A Concluding Statement describes the preliminary findings of IMF staff at the end of an official staff virtual visit (or ‘mission’). Missions are undertaken as part of regular (usually annual) consultations under Article IV of the IMF's Articles of Agreement, in the context of a request to use IMF resources (borrow from the IMF), as part of discussions of staff monitored programs, or as part of other staff monitoring of economic developments.

The authorities have consented to the publication of this statement. The views expressed in this statement are those of the IMF staff and do not necessarily represent the views of the IMF’s Executive Board. Based on the preliminary findings of this mission, staff will prepare a report that, subject to management approval, will be presented to the IMF Executive Board for discussion and decision.

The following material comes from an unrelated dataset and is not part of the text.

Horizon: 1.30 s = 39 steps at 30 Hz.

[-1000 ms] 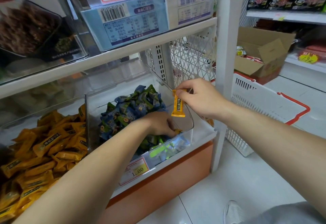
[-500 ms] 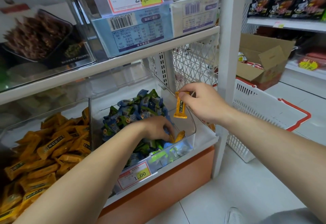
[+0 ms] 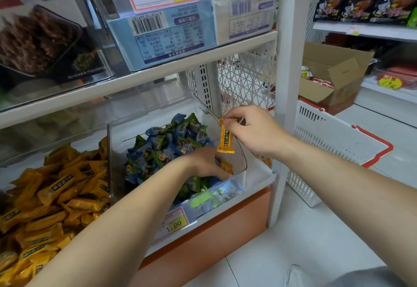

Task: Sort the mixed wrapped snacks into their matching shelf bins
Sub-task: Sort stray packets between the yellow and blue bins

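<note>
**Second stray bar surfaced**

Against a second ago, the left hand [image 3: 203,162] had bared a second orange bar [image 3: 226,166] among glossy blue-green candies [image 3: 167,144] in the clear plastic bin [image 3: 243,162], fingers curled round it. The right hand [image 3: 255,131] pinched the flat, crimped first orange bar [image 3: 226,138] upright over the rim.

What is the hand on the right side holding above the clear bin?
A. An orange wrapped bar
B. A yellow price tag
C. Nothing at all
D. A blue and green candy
A: the right hand pinches an orange wrapped bar by its top end, so that it hangs over the clear bin of blue and green candies.
</note>
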Each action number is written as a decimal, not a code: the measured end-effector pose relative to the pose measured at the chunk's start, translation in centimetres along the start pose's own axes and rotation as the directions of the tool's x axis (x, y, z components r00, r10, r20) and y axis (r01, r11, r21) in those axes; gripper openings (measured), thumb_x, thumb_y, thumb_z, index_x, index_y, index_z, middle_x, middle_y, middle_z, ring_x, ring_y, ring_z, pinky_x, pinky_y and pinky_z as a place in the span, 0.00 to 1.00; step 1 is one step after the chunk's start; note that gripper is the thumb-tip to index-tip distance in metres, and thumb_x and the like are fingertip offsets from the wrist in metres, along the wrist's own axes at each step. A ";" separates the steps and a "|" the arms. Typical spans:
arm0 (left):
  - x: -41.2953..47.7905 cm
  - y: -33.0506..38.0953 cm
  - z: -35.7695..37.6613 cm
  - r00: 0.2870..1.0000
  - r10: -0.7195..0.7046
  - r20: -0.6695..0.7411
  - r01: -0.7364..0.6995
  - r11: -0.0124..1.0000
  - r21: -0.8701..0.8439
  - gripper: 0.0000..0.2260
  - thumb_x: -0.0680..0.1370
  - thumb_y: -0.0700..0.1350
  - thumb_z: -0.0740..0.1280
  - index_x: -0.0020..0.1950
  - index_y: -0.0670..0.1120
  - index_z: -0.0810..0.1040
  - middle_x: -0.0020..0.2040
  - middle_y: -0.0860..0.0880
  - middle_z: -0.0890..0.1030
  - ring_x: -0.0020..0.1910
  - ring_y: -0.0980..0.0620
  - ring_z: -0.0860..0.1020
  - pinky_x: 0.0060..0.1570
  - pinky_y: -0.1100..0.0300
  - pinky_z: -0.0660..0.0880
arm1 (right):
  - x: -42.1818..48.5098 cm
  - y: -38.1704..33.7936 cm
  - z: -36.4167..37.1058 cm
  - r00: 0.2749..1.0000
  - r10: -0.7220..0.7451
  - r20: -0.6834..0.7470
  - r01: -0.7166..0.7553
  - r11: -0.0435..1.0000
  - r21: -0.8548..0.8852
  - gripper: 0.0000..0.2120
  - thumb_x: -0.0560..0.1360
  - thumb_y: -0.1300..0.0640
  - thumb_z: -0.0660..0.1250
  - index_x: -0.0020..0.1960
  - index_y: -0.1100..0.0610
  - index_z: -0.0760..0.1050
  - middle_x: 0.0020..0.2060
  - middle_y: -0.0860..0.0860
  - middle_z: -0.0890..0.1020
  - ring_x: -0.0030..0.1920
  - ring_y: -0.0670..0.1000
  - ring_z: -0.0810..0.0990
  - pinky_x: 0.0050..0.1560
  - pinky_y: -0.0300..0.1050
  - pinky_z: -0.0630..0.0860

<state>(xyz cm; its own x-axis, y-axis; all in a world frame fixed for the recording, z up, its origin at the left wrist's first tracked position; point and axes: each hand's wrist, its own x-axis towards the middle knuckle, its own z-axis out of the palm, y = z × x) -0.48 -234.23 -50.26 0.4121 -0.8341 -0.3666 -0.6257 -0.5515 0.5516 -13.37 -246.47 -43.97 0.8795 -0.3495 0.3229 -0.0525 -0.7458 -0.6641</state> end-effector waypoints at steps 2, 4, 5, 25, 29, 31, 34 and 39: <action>0.1 0.1 0.1 1.000 -0.002 0.002 0.002 0.998 0.065 0.12 0.70 0.50 0.77 0.51 0.49 0.82 0.49 0.52 0.83 0.49 0.51 0.80 0.53 0.55 0.77 | 0.1 0.0 0.0 1.000 0.002 -0.005 -0.002 1.000 -0.007 0.12 0.80 0.51 0.61 0.58 0.51 0.82 0.47 0.42 0.79 0.49 0.43 0.75 0.42 0.24 0.61; -0.1 0.2 0.2 1.000 -0.001 -0.027 0.002 1.000 0.031 0.13 0.69 0.47 0.78 0.52 0.48 0.83 0.49 0.51 0.84 0.49 0.51 0.80 0.55 0.53 0.78 | 0.1 0.0 0.0 1.000 -0.002 -0.009 0.002 1.000 -0.012 0.12 0.81 0.51 0.61 0.58 0.51 0.82 0.46 0.42 0.80 0.48 0.43 0.75 0.41 0.22 0.61; -0.2 0.1 0.1 0.999 -0.007 -0.050 0.006 1.000 -0.017 0.15 0.68 0.47 0.79 0.53 0.48 0.83 0.49 0.51 0.84 0.50 0.52 0.81 0.56 0.54 0.78 | 0.0 -0.1 0.0 1.000 -0.007 -0.012 0.007 1.000 -0.010 0.12 0.81 0.51 0.62 0.58 0.51 0.82 0.46 0.42 0.80 0.46 0.42 0.75 0.40 0.22 0.61; -11.0 0.9 -4.0 0.796 -0.114 -0.594 -0.416 0.609 -0.675 0.07 0.79 0.41 0.69 0.56 0.50 0.78 0.50 0.45 0.84 0.46 0.41 0.84 0.42 0.47 0.82 | 0.5 -5.8 3.0 0.988 0.149 -0.037 -0.103 0.827 0.553 0.05 0.78 0.56 0.69 0.43 0.53 0.79 0.28 0.51 0.80 0.26 0.51 0.76 0.21 0.39 0.70; -14.2 -0.2 -4.7 0.793 -0.187 -0.580 -0.394 0.568 -0.723 0.12 0.81 0.41 0.64 0.48 0.58 0.82 0.41 0.52 0.84 0.38 0.51 0.84 0.33 0.57 0.79 | 0.5 -8.7 5.6 0.989 0.150 0.008 -0.120 0.760 0.639 0.06 0.77 0.54 0.69 0.45 0.56 0.77 0.24 0.52 0.77 0.23 0.52 0.73 0.22 0.40 0.71; -16.2 -0.9 -5.0 0.792 -0.206 -0.575 -0.382 0.566 -0.730 0.09 0.81 0.46 0.65 0.48 0.58 0.82 0.41 0.53 0.84 0.39 0.53 0.84 0.33 0.57 0.79 | 0.2 -10.3 6.9 0.990 0.135 0.031 -0.120 0.729 0.674 0.08 0.77 0.54 0.69 0.46 0.60 0.77 0.25 0.53 0.78 0.24 0.52 0.75 0.23 0.42 0.73; -19.1 -1.9 -4.9 0.785 -0.171 -0.595 -0.366 0.648 -0.668 0.12 0.74 0.55 0.73 0.55 0.56 0.78 0.45 0.56 0.85 0.44 0.56 0.84 0.35 0.61 0.79 | -0.2 -12.8 8.6 0.987 0.121 0.101 -0.155 0.639 0.754 0.08 0.76 0.57 0.71 0.46 0.63 0.77 0.30 0.54 0.81 0.29 0.49 0.80 0.28 0.41 0.77; -23.1 -4.4 -5.0 0.648 -0.210 -0.733 -0.288 0.823 -0.490 0.17 0.71 0.48 0.78 0.55 0.57 0.76 0.46 0.53 0.82 0.40 0.59 0.82 0.32 0.66 0.76 | -0.8 -15.9 10.8 0.956 0.024 0.292 -0.265 0.496 0.827 0.05 0.78 0.60 0.69 0.47 0.61 0.80 0.38 0.54 0.85 0.38 0.50 0.84 0.35 0.41 0.80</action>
<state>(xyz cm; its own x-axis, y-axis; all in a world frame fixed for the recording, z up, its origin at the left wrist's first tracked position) -3.94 -212.49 -40.51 0.8833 -0.4259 0.1957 -0.3087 -0.2143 0.9267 -8.13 -228.19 -40.93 0.9777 -0.1868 0.0958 0.1319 0.1913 -0.9726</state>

Washington, DC: An International Monetary Fund (IMF) mission, led by Ms. Yan Sun, conducted a virtual visit during September 17-28, 2020 for the first Post-Program Monitoring (PPM) discussions. PPM is a regular surveillance tool for countries with IMF credit outstanding above 200 percent of quota. PPM missions focus on vulnerabilities and risks to the repayment capacity to the IMF. At the end of the visit, the mission issued the following statement:

Main highlights

The November 2019 earthquake and the COVID-19 pandemic have taken a big toll on the lives of Albanian people and the economy. Thanks to adept policy management and globally accommodative financial conditions, macroeconomic and financial stability have been maintained . Albania’s capacity to repay the Fund is broadly adequate, but risks have risen in light of the shocks. Aside from a more severe global pandemic, key risks stem from elevated public deficits and debt, weaknesses in public finances, and a relatively high level of non-performing loans (NPLs). Managing these risks amid large uncertainty will require continued support for the economy, gradually rebuilding room for policy maneuver as the recovery becomes entrenched, and close supervision of the financial sector.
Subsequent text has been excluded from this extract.